Rząd Prawa i Sprawiedliwości zamierza przekopać Mierzeję Wiślaną. Obecnie Zalew Wiślany może zostać łatwo zablokowany przez Rosję. Po powstaniu kanału będzie to niemożliwe.

PiS wraca do projektu, który zgłaszał już w 2006 r. Jak podkreśla wiceminister gospodarki morskiej Jerzy Materna, sprawa jest priorytetowa. Po co w zasadzie przekopywać mierzeję? Zalew Wiślany w części jest akwenem polskim, a w części rosyjskim. Jest połączony z Morzem Bałtyckim jedynie Cieśniną Piławską, położoną po stronie rosyjskiej. Utrudnia to rozwój portu w Elblągu, który znajduje się w południowej części zalewu.

– Polska podpisała z Rosją umowę o żegludze przez cieśninę. Jednak przy każdym jej przekroczeniu musimy pytać Rosjan o zgodę. W dodatku umowa nie dotyczy statków państw trzecich.

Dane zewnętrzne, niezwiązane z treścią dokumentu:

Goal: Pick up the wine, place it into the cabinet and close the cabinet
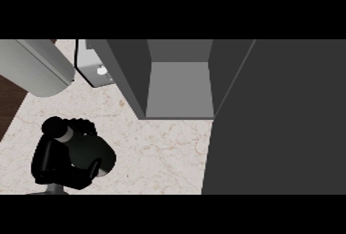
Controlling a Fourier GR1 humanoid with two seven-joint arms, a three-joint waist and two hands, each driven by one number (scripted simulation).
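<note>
The tabletop (162, 151) is a pale marbled surface that fills the lower-left and centre of the head view.

The left hand (67, 176) shows at the lower left, above the tabletop, with a short piece of grey forearm at the lower edge. Its fingers (42, 160) are curled inward round a dark object, not spread.

The object in the hand reads as the wine bottle (63, 133). A rounded black top and a pale grey band stick out at the hand's upper-left side. The dark body is largely hidden by the palm. The bottle is tilted, with its top pointing up and left in the view. It lies well apart from the cabinet.

The cabinet (128, 73) stands at the top centre of the tabletop and is open. A grey inner floor and two side walls are visible. The cabinet door (283, 119) is a large dark panel that covers the right side of the view.

A small grey panel (93, 73) with a white dot sits just beside the cabinet's left wall. What it is cannot be told. A large pale grey rounded body (34, 66) occupies the top-left corner.
</note>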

Na Zalewie Wiślanym jest kilka marin, które stoją niezagospodarowane, bo Skandynawowie nie mogą wpłynąć bez wizy – wyjaśnia w były prezydent Elbląga Jerzy Wilk.

Jego zdaniem budowa kanału pozwoliłaby nie tylko zwiększyć zatrudnienie w usługach związanych z żeglarstwem, ale także poprawić możliwości portu morskiego w Elblągu. Andrzej Jaworski dodaje, że w dłuższej perspektywie możliwa byłaby nawet budowa nad zalewem naftobazy albo infrastruktury obronnej. – To dla regionu zupełnie nowa jakość – przekonuje.

Możliwe są cztery warianty umiejscowienia kanału. Za najbardziej prawdopodobne uchodzą dwa: w miejscowości Skowronki (długość kanału 1150 m) lub Nowy Świat (1380 m). Ma to w sumie kosztować 800 mln zł.

Pomysł nie podoba się części mieszkańców miejscowości leżących w okolicy przyszłego kanału. Protesty mogą prowadzić także ekolodzy. Jak pokazała kilka lat temu sprawa obwodnicy Augustowa, obrońcy przyrody potrafili skutecznie zablokować niewygodną dla Rosji inwestycję.